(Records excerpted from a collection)

☆ ☆ ☆ ☆ ☆

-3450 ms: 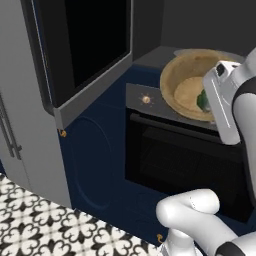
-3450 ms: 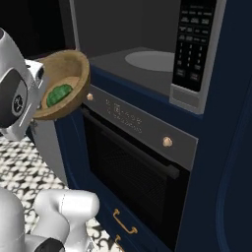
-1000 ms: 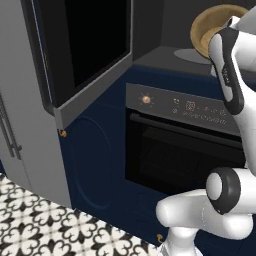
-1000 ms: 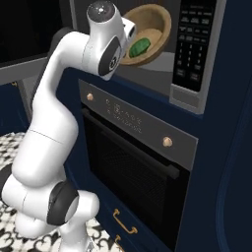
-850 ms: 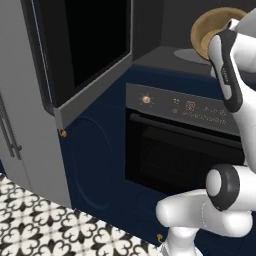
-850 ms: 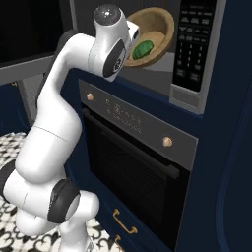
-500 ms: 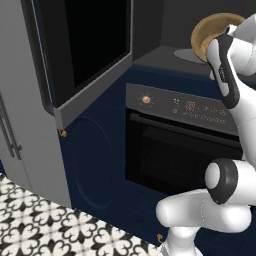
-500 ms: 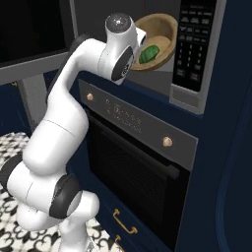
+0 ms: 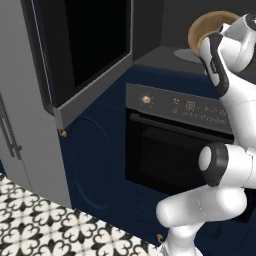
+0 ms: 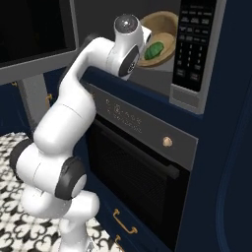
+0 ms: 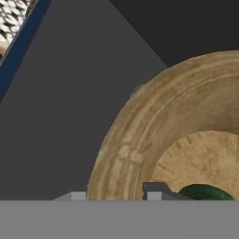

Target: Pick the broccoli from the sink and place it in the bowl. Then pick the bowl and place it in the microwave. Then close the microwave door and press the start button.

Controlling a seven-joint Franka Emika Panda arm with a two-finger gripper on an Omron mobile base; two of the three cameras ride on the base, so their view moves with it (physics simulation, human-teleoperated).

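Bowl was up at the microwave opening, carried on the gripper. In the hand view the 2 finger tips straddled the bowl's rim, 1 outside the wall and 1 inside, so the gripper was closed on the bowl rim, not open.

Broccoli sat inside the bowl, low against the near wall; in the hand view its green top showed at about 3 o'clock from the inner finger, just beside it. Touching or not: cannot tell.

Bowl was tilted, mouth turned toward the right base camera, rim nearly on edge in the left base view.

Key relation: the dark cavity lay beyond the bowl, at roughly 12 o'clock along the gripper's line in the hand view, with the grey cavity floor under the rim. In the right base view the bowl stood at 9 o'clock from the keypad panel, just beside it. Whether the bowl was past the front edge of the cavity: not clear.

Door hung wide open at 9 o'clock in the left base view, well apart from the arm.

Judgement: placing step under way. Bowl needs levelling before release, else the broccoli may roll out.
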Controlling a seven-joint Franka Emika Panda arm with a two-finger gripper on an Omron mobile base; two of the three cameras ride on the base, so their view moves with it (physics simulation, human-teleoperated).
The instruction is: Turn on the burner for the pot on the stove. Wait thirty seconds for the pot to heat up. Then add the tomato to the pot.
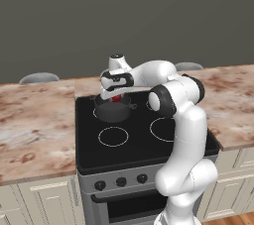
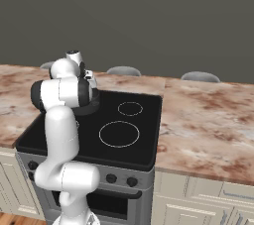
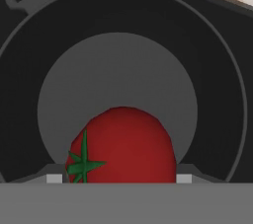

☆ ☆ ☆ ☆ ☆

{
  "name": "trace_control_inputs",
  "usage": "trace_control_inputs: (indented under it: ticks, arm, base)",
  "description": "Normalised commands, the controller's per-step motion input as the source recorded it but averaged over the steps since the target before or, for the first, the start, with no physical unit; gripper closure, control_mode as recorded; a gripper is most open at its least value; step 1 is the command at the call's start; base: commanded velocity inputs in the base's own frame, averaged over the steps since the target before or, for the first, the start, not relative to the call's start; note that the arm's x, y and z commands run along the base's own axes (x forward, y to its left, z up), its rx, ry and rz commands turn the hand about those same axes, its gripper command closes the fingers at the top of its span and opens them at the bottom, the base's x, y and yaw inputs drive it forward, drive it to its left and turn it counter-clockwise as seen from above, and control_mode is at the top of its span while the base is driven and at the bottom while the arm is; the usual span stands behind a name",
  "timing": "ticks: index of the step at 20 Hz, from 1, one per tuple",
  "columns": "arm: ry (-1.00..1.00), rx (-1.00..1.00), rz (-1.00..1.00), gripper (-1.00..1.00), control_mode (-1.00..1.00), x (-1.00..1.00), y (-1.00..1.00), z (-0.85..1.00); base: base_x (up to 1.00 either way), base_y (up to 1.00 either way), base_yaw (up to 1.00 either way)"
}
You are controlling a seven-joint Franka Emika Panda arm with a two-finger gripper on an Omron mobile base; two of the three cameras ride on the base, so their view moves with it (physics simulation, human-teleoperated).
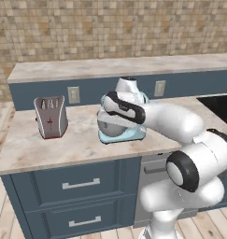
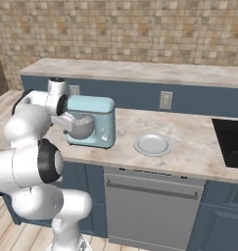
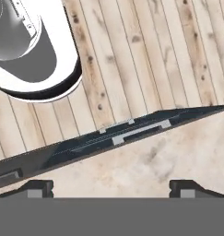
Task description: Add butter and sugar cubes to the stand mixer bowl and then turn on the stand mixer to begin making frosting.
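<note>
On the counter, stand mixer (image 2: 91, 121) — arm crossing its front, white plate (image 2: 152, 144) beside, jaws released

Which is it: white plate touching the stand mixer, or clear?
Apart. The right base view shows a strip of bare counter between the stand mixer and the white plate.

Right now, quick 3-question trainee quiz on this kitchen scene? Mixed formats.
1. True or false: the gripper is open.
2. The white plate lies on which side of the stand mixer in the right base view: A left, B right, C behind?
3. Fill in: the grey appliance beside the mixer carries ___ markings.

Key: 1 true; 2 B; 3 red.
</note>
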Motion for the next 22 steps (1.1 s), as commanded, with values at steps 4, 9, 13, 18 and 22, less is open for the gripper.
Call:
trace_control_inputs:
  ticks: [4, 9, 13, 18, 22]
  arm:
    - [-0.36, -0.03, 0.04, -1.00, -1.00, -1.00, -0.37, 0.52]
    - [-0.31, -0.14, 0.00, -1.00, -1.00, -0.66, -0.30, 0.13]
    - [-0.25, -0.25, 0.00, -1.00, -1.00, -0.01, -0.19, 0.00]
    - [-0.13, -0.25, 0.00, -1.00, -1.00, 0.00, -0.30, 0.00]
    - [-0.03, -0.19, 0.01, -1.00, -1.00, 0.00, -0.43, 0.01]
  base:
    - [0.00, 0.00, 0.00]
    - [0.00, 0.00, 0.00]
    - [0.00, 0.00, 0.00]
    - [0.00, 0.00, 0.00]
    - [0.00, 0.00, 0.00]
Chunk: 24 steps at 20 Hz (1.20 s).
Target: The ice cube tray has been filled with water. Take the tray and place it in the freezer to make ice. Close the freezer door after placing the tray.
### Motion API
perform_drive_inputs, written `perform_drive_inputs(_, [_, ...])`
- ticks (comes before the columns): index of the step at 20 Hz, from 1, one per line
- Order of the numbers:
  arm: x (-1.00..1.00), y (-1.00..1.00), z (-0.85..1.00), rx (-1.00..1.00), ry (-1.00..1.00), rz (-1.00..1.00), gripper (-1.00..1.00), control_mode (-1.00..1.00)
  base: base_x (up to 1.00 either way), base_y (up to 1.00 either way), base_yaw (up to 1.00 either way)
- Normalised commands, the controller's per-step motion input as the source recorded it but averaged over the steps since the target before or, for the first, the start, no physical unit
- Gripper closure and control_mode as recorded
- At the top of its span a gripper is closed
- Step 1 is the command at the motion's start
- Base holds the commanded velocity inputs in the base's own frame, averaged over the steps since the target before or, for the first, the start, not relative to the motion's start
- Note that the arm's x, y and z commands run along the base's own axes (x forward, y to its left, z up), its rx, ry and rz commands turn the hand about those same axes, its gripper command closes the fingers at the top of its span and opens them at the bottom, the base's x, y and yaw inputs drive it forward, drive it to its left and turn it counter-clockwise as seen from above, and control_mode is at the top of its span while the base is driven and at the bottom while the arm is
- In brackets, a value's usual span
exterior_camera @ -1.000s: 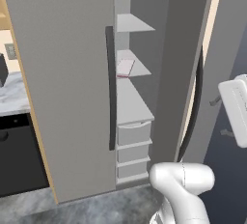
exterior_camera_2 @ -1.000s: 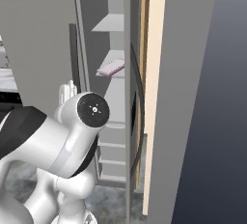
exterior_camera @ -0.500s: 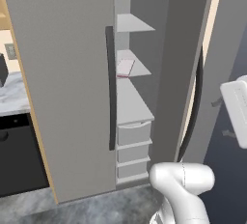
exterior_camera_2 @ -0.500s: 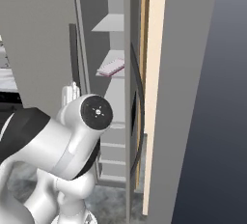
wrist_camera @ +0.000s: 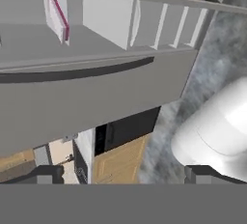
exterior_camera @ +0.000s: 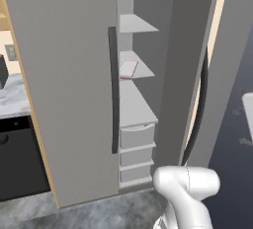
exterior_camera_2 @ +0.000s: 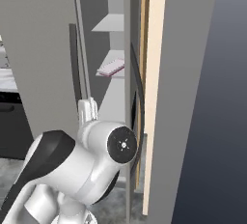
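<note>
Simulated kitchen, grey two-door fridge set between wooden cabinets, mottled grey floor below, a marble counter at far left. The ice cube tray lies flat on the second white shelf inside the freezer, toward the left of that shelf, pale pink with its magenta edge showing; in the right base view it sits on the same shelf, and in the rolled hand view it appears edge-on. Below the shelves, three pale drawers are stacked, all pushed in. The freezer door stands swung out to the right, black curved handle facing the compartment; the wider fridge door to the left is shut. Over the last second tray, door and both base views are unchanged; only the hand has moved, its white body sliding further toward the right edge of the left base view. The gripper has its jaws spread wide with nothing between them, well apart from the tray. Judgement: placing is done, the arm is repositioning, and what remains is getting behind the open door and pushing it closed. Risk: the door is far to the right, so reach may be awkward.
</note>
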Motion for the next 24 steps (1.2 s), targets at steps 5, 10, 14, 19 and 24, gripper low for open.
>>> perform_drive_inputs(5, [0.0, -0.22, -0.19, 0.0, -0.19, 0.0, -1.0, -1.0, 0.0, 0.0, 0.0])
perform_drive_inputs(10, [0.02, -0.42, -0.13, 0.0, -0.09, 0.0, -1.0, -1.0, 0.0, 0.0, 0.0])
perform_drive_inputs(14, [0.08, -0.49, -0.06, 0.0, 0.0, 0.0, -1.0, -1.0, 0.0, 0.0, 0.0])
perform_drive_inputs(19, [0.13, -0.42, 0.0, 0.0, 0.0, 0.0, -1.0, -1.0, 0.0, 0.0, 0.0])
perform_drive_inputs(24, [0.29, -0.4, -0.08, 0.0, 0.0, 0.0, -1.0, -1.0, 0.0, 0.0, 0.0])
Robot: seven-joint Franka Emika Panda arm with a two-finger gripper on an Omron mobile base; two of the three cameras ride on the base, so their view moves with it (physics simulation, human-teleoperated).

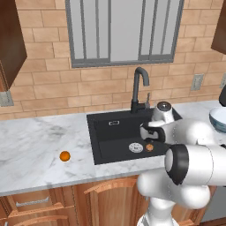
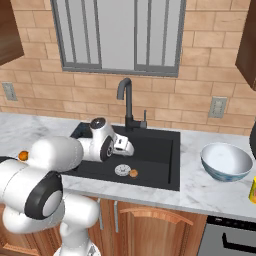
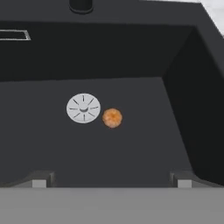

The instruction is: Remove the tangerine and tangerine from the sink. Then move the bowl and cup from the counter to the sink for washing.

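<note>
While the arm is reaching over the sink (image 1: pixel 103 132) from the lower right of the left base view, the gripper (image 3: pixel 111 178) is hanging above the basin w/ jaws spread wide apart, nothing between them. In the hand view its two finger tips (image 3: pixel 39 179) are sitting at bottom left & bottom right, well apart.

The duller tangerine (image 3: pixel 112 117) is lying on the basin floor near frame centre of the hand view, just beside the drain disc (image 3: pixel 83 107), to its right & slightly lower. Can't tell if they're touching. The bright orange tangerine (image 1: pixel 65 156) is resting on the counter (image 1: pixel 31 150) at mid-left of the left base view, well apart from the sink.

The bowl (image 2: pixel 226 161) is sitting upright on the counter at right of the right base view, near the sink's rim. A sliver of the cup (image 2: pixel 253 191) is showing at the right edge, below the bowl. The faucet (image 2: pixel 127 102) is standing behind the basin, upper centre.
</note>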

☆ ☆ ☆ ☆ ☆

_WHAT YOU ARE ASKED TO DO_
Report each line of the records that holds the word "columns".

_WRITTEN SOLUTION_
  "columns": "arm: ry (-1.00..1.00), rx (-1.00..1.00), rz (-1.00..1.00), gripper (-1.00..1.00), control_mode (-1.00..1.00), x (-1.00..1.00), y (-1.00..1.00), z (-0.85..1.00); base: base_x (up to 1.00 either way), base_y (up to 1.00 either way), base_yaw (up to 1.00 either way)"
- ticks (comes before the columns): index of the step at 20 Hz, from 1, one per line

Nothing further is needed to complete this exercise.